Władze w Mariupolu ostrzegają! Czy grozi nam katastrofa ekologiczna na skalę światową?

Justyna
Newsy
18.05.2022 21:06
Władze w Mariupolu ostrzegają! Czy grozi nam katastrofa ekologiczna na skalę światową?

Władze w Mariupolu ostrzegają przed katastrofą ekologiczną. Zdaniem Rady Miejskiej tego miasta bombardowanie Azowstalu może doprowadzić do katastrofy na światową skalę.

Mariupol w ruinie

Azowstal był ostatnim punktem obrony ukraińskiej armii w Mariupolu. Miasto zostało prawie całkowicie zniszczone przez Rosjan, a według ostrożnych szacunków mogło tam dotychczas zginąć ponad 20 tys. mieszkańców. Sytuacja humanitarna jest katastrofalna: brakuje żywności, wody pitnej, nieustannie występują problemy z energią elektryczną. Od poniedziałku ukraińscy żołnierze składają broń i są wywożeni przez Rosjan poza miasto.
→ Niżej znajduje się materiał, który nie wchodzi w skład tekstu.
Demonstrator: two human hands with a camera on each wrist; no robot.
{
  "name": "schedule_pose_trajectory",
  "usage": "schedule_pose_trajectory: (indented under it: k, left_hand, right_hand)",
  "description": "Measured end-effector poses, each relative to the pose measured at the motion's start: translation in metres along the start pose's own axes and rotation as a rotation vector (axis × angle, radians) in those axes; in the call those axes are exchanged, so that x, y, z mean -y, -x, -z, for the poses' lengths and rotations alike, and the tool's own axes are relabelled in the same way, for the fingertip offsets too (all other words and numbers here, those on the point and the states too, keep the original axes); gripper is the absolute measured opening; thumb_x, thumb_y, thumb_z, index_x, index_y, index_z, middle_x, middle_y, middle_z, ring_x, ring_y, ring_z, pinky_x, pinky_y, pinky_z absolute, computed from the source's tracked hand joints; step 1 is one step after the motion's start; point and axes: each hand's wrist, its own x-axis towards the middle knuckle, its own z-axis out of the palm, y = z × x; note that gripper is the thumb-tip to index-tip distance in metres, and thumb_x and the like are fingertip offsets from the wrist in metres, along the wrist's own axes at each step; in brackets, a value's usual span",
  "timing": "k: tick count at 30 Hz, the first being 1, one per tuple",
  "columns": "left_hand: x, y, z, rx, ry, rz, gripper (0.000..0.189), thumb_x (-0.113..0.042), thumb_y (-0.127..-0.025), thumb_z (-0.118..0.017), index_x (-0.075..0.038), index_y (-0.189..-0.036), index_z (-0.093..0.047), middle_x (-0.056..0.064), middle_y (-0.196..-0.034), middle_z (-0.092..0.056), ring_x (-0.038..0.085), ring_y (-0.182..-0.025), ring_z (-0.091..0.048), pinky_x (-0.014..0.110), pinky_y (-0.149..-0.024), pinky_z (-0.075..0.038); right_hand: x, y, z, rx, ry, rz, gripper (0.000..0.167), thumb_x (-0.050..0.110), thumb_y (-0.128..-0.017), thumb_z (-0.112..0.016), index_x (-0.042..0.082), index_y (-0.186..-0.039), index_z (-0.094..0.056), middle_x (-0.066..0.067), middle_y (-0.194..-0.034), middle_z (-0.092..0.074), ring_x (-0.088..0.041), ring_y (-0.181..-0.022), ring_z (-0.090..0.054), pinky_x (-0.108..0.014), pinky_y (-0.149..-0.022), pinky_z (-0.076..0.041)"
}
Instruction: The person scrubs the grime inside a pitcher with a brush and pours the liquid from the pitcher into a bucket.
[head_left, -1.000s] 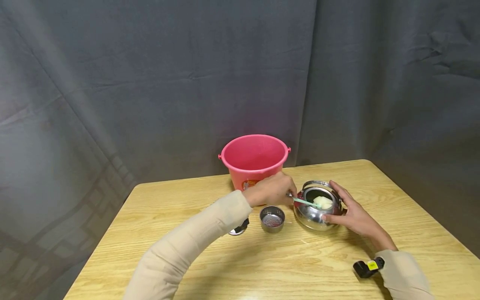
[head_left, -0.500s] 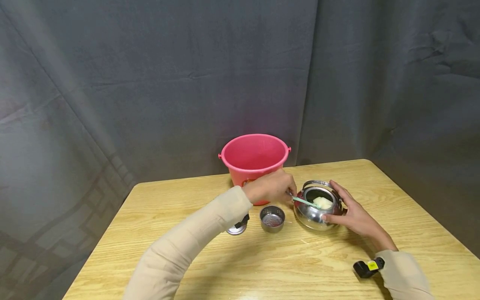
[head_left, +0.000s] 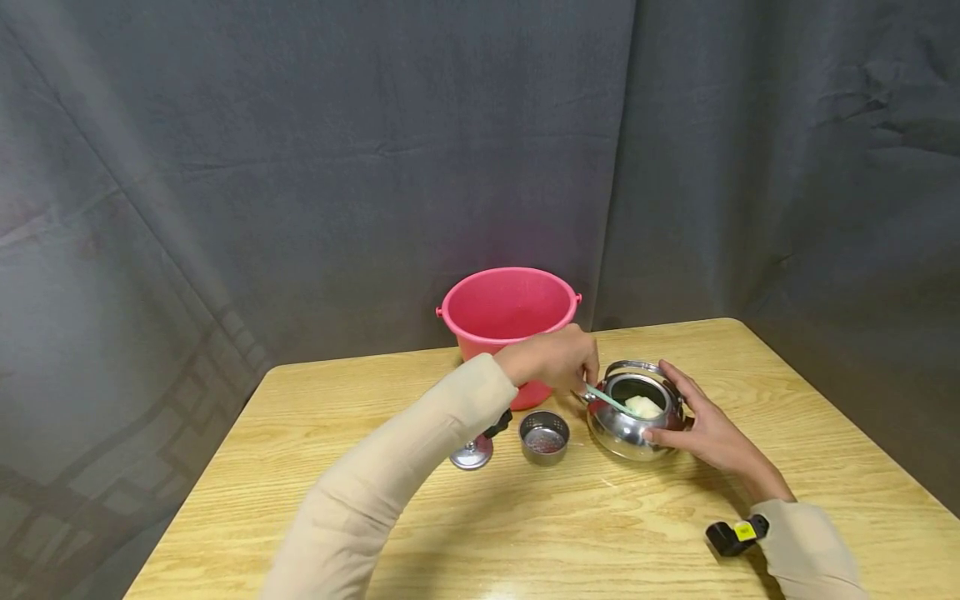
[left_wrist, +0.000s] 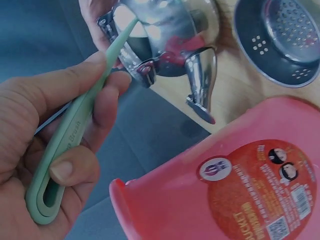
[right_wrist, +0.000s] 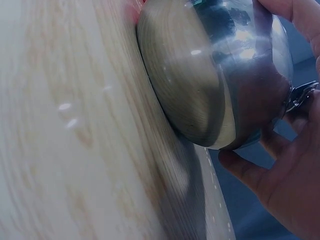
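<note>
My left hand [head_left: 564, 358] grips a pale green brush [left_wrist: 75, 132] by its handle, the fingers and thumb curled round it. The brush's far end reaches into the open mouth of a shiny metal teapot [head_left: 628, 433], so its bristles are hidden. A cream-coloured lump [head_left: 643, 407] shows inside the opening; its kind cannot be told. My right hand [head_left: 716, 433] holds the teapot from the right, thumb in front and fingers behind. In the right wrist view the teapot [right_wrist: 200, 75] stands on the wooden table, with fingers and thumb against its side. Its spout [left_wrist: 200, 82] points toward the bucket.
A pink bucket [head_left: 510, 304] stands behind my left hand. A perforated metal strainer [head_left: 543, 437] sits left of the teapot, and a round metal lid [head_left: 472, 454] lies farther left, partly under my sleeve. Grey cloth [head_left: 337, 167] hangs behind the wooden table [head_left: 585, 533].
My left hand has lifted slightly and shifted right, and the brush now slopes more steeply into the teapot. More of the lid shows. The right hand and teapot stay put.
</note>
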Motion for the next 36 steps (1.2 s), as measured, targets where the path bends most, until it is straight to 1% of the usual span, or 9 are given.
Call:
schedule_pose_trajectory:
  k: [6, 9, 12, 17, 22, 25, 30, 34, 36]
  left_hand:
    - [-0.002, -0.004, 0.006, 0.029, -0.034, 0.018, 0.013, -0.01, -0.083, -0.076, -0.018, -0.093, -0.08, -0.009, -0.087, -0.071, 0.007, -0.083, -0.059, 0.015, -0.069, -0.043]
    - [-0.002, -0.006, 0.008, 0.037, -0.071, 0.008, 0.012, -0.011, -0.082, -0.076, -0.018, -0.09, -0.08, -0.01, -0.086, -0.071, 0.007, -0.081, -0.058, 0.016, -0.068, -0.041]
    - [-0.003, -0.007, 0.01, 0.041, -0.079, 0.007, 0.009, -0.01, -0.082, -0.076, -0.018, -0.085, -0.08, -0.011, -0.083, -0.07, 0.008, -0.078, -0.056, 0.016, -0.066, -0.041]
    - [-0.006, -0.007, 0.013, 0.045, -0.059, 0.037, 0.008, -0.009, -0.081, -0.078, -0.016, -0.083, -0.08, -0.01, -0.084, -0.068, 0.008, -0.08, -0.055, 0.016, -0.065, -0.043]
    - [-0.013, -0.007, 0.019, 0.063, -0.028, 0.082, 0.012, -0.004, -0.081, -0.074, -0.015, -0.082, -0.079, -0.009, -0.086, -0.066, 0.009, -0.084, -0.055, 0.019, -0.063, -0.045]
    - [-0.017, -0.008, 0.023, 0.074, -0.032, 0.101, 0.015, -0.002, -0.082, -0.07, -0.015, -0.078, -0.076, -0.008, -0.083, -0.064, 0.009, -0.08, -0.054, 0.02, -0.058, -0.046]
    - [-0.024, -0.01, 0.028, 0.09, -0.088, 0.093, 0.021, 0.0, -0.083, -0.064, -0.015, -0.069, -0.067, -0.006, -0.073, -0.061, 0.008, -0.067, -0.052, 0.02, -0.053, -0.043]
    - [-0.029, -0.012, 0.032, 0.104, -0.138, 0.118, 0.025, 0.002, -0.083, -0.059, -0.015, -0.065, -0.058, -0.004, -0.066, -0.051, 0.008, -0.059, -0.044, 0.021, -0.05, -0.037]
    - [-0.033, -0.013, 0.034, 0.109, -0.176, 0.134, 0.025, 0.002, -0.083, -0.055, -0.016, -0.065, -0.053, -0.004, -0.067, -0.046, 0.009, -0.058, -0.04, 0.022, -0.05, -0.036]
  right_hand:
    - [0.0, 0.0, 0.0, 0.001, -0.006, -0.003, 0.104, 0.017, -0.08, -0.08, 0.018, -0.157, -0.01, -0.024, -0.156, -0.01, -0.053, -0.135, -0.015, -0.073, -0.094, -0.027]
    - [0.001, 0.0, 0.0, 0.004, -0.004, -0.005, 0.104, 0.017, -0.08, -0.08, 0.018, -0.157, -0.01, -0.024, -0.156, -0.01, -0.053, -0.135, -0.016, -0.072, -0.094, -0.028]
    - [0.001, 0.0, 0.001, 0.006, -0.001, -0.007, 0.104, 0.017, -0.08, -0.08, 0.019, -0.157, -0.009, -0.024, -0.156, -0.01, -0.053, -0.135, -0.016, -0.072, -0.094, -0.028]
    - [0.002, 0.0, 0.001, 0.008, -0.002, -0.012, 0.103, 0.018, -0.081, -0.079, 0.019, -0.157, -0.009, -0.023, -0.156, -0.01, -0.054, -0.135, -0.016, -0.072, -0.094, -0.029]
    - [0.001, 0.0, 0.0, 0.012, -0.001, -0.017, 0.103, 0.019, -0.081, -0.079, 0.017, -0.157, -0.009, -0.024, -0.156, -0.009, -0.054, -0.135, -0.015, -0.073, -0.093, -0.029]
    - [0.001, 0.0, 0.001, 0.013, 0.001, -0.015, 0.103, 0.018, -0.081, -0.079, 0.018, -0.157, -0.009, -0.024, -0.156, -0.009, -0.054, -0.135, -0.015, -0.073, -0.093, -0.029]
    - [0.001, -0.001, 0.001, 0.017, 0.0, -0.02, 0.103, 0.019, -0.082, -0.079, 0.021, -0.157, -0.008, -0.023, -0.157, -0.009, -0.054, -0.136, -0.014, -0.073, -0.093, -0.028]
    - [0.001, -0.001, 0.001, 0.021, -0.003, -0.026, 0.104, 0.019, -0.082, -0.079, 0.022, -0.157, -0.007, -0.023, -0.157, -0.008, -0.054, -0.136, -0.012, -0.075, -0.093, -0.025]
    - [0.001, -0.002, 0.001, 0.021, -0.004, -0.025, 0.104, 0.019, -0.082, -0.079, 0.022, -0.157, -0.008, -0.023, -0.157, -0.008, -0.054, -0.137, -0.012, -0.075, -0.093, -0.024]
"Chcą zetrzeć miasto z powierzchni ziemi"

Prawdopodobnie wkrótce wojska ukraińskie będą dysponować siłami do przepędzenia okupantów z Mariupola, dlatego też Rosjanie prewencyjnie niszczą ważny dla Ukrainy kompleks przemysłowy. Chcą zetrzeć z powierzchni ziemi jakiekolwiek ślady przypominające o heroicznych czynach ukraińskich żołnierzy.

„Okupanci nie są zainteresowani odbudową i rozwojem Mariupola, dla nich jest to jedynie terytorium dla stworzenia "krymskiego korytarza" - czytamy we wpisie ukraińskich urzędników opublikowanym w mediach społecznościowych, przytoczonym przez portal Ukraińska Prawda.

W tym samym komunikacie portal przytoczył też jednak słowa lidera tzw. Donieckiej Republiki Ludowej Denysa Puszylina, który oświadczył, że na miejscu zakładów metalurgicznych Azowstal ma powstać park technologiczny lub po prostu park. Przywódca separatystów dodał, że Mariupol "zostanie odbudowany z naciskiem na działalność uzdrowiskową". Wyraził przy tym nadzieję, że władzom okupacyjnym pomoże w tym Rosja – napisała Ukraińska Prawda, powołując się na rosyjskie media.

Groźba katastrofy ekologicznej

„Bombardowanie Azowstalu w Mariupolu mogło uszkodzić instalację, w której znajdują się dziesiątki tysięcy ton skoncentrowanego roztworu siarkowodoru. Wyciek tej cieczy całkowicie zabiłby florę i faunę Morza Azowskiego. Następnie niebezpieczne substancje mogą trafić do mórz Czarnego i Śródziemnego” - poinformowała w środę agencja Interfax-Ukraina, powołując się na mariupolską Radę Miejską.

Wadym Bojczenko, mer Mariupola, powiedział, że konieczne jest natychmiastowe dopuszczenie do obiektu międzynarodowych ekspertów oraz ONZ w celu zapoznania się z sytuacją i zapobieżenia "katastrofie ekologicznej na światową skalę".